I've been thinking about beauty ever since I started studying the sublime. Beauty is often figured as the pacific, angelic counterpart to the dark, excessive sublime - roughly the attributes of Blake's Heaven and Hell, respectively. Suffice to say that Hell and the sublime are quite chic these days, while beauty is trite at best (think Snow White) and dangerous at worst (something like her wicked step-mother). Classical beauty, after all, entailed an ability of the viewer to perceive it adequately, which we nowadays recognize as the road to violence.
Enter David Bentley Hart's The Beauty of the Infinite: The Aesthetics of Christian Truth (Eerdmans, 2003). There are a number of bold and counterintuitive aspects to this title, but suffice to say Hart does not find beauty violent or trite. Instead, he attributes to beauty a "gratuity" and a "prodigality" that gives of itself - sometimes in startling and disturbing ways: "a village ravaged by pestilence may lie in the shadow of a magnificent mountain ridge . . . ; Cambodian killing fields were often lushly flowered." Beauty is saved from the violence of abstraction precisely by its particularity, its inherence in just such a arrangement of things. Christian beauty, he argues, inheres in the unavoidable and often offensive narratives of the gospels; most centrally, of course, in the life, death, and resurrection of Christ.

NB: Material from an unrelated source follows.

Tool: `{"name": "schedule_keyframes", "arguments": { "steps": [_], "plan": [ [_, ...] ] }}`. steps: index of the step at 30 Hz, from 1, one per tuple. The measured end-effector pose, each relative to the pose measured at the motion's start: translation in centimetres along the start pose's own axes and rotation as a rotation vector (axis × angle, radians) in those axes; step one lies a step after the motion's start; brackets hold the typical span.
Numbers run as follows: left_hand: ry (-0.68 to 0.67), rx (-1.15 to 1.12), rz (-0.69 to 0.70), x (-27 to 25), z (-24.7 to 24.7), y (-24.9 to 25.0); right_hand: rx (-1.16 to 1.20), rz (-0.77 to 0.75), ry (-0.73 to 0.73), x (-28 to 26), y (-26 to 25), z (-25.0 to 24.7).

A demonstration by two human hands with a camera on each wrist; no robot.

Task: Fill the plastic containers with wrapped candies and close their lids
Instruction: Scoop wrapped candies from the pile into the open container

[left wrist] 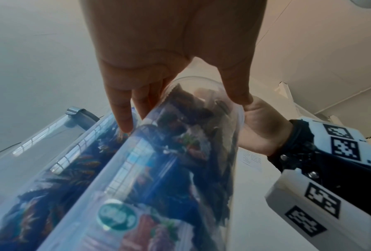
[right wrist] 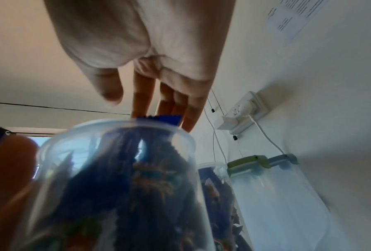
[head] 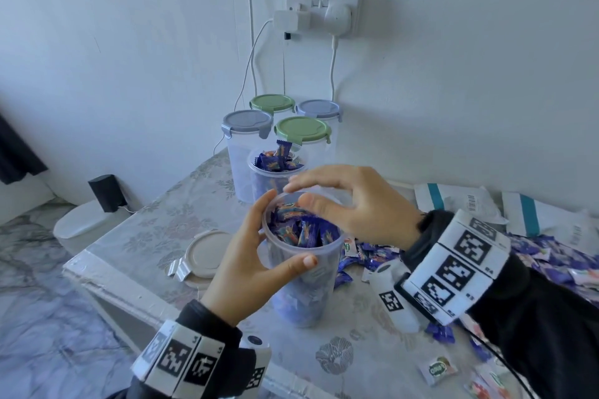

In "Tea Fire" Jarman registers our modern ambivalence about beauty - something we're drawn to but also embarrassed about. It's a tension also present in "The Heronry." Seeking the solace of a forest preserve, he reflects on his own processes as he sits quietly observing a pond and its many birds. Among his many reflections are these final ones, which I hope I'm okay in quoting at length:
I almost think I could write about it forever,
Adding word to word like coral in a reef,
An excess of language like the genetic code, an extravagance like all the stars,
Too much ever to be needed except
By the need for there always to be more,
That need which, when the end comes, looks past it
For woods and hills and ocean,
For fields and streets and houses and horizon,
Repelled by blankness, expecting beyond sleep
The dream country and its population.
Here he finds himself caught between beauty, language, and desire. Is his experience a projection of his own need "for there always to be something more"? (And if so, what?) Or does it inhere, as Hart would argue, somehow in the world itself, if not in any precise way? Or is it a function of language, words that spring up in the mind as a coral reef?
Jarman's poems may lack the confidence that faith ostensibly offers, but they are nonetheless compelling meditations on beauty because they are full of the desire that faith, in many ways, is - desire for there to be more than what is given and at the same time desire for the given to be "given," as a gift, as what is not labored for or dubiously "earned." Sometimes the challenge for the (American) Christian is to clear away the screen of faith to see - really see - the manifestations of glory that so many have pointed us toward without knowing their name.
* Jarman's poems can be found in the Autumn 2010 edition of The Hudson Review.